Shortform gives you two ways into any book. There’s a one-page summary you can read in about five minutes. Then there’s the full guide that goes deep, chapter by chapter, with analysis and commentary.

Most summary services give you brief, AI-generated overviews that only scratch the surface. Shortform’s team of writers and editors actually analyzes each book. You get real depth, not a skim.

I usually start with the one-page version. If it hooks me, I’ll read the full guide. Sometimes that’s enough. Sometimes it convinces me to buy the book.

The Part That Actually Works

What keeps me coming back to Shortform are the exercises built into each chapter. Not quiz questions to test if you paid attention. Real prompts that make you apply the ideas to your own life.

Questions like “Where in your life does this apply?” and “What will you do differently?” These aren’t comfortable questions. But they’re the ones that make reading actually stick.

Beyond Books

Shortform has grown well past book summaries. The library now covers thousands of titles across more than 30 genres, and they add new guides every week. But the newer additions are what surprised me.

Master Guides pull together multiple books on a single subject, giving you complete coverage from several viewpoints. Article Guides cover faster-moving topics that books can’t keep up with. And their newest addition, Podcast Guides, brings the same treatment to audio content.

There’s also a browser extension that summarizes content across the internet. Emails, articles, YouTube videos. One click and you get a summary. Every guide comes in PDF and audio versions too, so you can read or listen however you prefer.

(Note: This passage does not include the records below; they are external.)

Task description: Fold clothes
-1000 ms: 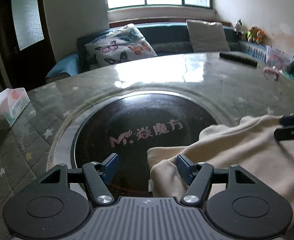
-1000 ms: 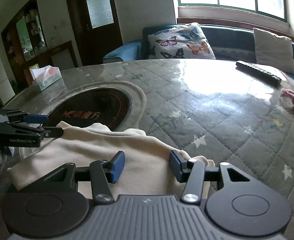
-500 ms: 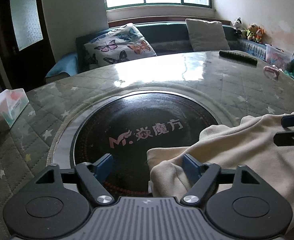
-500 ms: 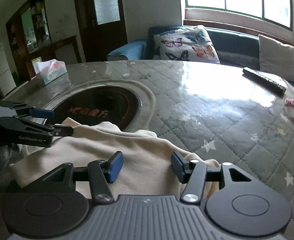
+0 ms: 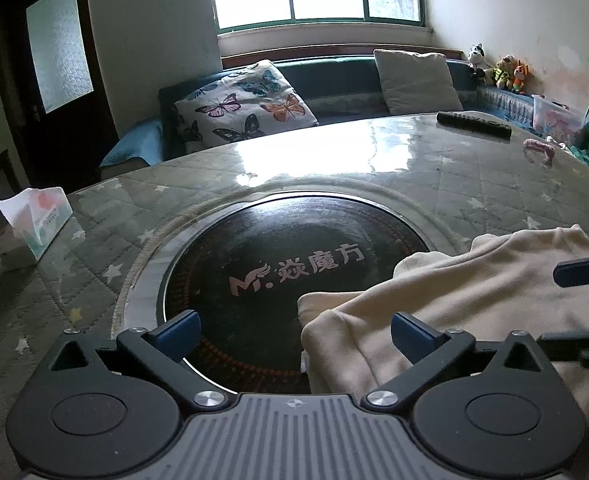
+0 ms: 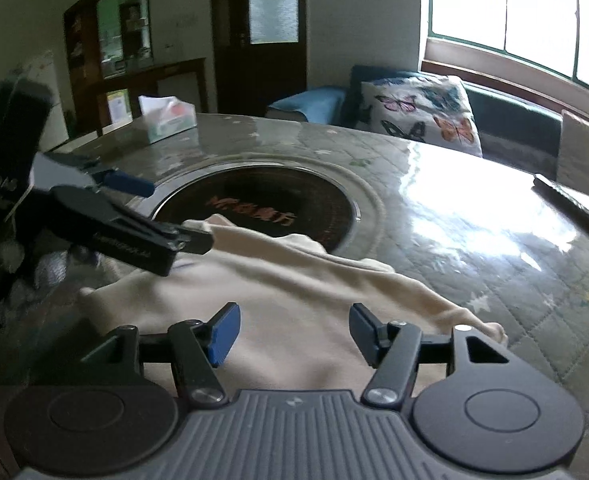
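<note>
The cream garment is lying on the round table, one piece only, partly folded, with its near-left corner overlapping the dark round cooktop set in the table's middle. In the left wrist view its long axis is running from that near corner away toward the right; in the right wrist view the cloth is stretching from the left side across to a thin tip at the right.

Going left to right in the left wrist view: one tissue box is sitting near the table's left edge, the left gripper is hovering low with its jaws standing wide apart, one blue pad over the cooktop and the other over the cloth, and one remote control is lying at the far right beside a small pink item.

In the right wrist view the right gripper is hanging over the garment, jaws apart and clamping nothing. One butterfly cushion is leaning on the sofa beyond.
</note>
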The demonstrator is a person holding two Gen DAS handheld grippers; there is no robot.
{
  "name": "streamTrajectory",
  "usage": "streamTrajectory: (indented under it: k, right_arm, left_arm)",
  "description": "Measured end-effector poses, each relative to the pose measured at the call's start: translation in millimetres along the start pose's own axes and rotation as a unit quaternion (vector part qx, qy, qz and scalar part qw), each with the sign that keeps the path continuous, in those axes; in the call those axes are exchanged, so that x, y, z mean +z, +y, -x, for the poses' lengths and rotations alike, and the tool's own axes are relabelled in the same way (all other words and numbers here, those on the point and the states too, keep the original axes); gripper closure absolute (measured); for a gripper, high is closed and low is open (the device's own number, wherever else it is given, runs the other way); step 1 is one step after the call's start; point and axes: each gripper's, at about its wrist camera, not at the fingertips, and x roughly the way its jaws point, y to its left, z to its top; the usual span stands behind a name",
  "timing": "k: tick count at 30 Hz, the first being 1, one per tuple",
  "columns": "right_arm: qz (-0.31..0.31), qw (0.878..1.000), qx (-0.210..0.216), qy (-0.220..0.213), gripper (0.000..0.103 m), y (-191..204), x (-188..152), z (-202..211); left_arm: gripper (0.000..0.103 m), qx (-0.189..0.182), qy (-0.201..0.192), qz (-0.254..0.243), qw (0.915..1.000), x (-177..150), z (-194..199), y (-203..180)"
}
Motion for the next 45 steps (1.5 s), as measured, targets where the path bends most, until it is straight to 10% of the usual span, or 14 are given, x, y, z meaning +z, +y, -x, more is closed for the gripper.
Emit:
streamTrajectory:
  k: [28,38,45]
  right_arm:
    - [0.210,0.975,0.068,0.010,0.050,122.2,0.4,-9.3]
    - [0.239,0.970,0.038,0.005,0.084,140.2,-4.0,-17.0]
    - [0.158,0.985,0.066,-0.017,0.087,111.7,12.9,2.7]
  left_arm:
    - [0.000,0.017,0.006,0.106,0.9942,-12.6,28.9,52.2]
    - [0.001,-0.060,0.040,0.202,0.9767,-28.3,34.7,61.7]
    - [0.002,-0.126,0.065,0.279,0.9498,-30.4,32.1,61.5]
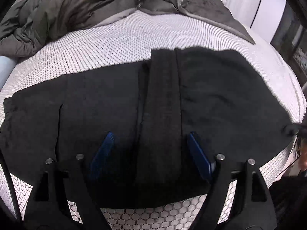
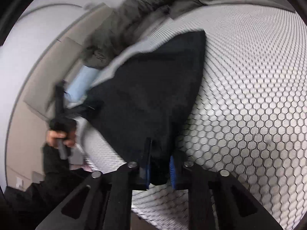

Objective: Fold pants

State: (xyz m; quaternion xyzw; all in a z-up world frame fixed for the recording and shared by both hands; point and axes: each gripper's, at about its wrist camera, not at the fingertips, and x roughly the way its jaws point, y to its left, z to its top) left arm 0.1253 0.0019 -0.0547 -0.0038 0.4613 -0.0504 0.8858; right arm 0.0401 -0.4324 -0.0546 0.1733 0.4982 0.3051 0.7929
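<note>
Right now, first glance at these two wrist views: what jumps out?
The black pants spread flat across the honeycomb-patterned mattress fill the left wrist view, with the left gripper open over them. In the right wrist view, the right gripper is shut on an edge of the pants near the bottom centre. A rumpled dark grey duvet is heaped at the far side of the bed.

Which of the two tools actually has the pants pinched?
The right tool: its blue pads are closed on a corner of the black pants. The left tool stands open above the cloth.
</note>
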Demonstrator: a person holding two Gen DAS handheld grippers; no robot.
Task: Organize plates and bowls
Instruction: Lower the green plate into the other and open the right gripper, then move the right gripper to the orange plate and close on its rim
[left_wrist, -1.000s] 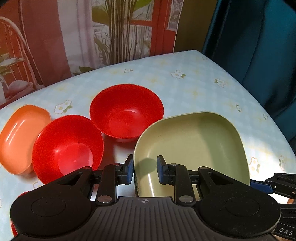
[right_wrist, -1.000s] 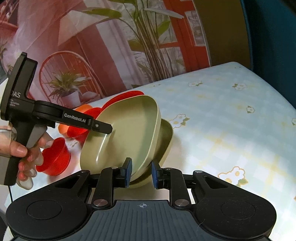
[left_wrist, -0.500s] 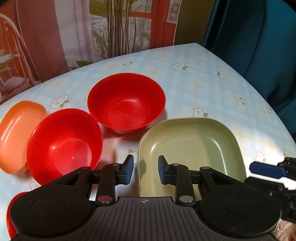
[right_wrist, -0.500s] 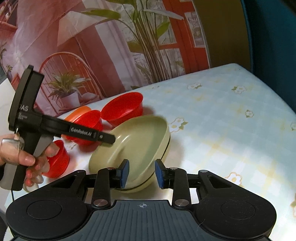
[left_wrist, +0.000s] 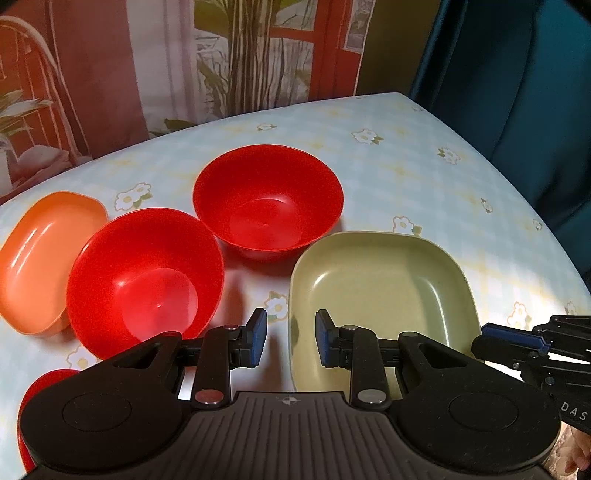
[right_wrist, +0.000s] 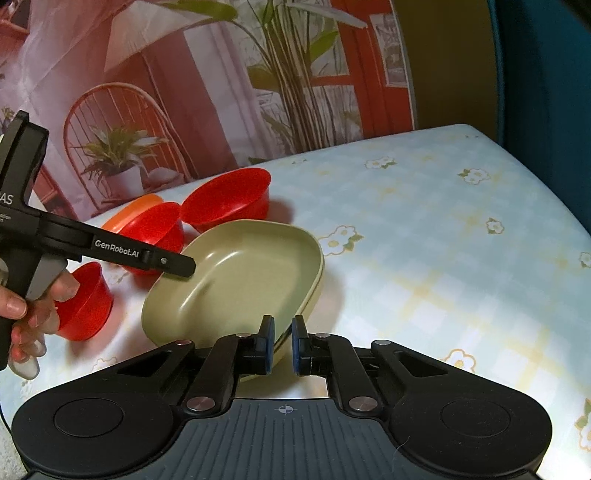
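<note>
Two green square plates sit nested on the table, the top one (left_wrist: 380, 288) (right_wrist: 236, 280) lying level in the lower one (right_wrist: 314, 299). My left gripper (left_wrist: 289, 338) is open and empty above the stack's left rim. My right gripper (right_wrist: 282, 345) has a narrow gap between its pads, just clear of the stack's near rim, holding nothing. Two large red bowls (left_wrist: 144, 280) (left_wrist: 267, 199) and an orange oval dish (left_wrist: 44, 254) stand left of the plates.
A small red cup (right_wrist: 86, 302) (left_wrist: 40, 391) stands near the left hand. The flowered tablecloth (right_wrist: 443, 240) stretches right of the plates. A teal curtain (left_wrist: 517, 92) hangs past the table's right edge.
The top green plate went from tilted in my right gripper to lying flat in the lower plate. My right gripper let go, drew back and narrowed. My left gripper rose slightly.
</note>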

The summaries cross-reference other books in the library, which helps you spot patterns across different authors. Everything syncs to Readwise if you use that system, and you can export to Kindle.

The Honest Assessment

I renewed my subscription again this year. For the price of one book a month, you get access to thousands with the ability to learn from them faster. The exercises are what make the difference. Without them, it would just be another summary service.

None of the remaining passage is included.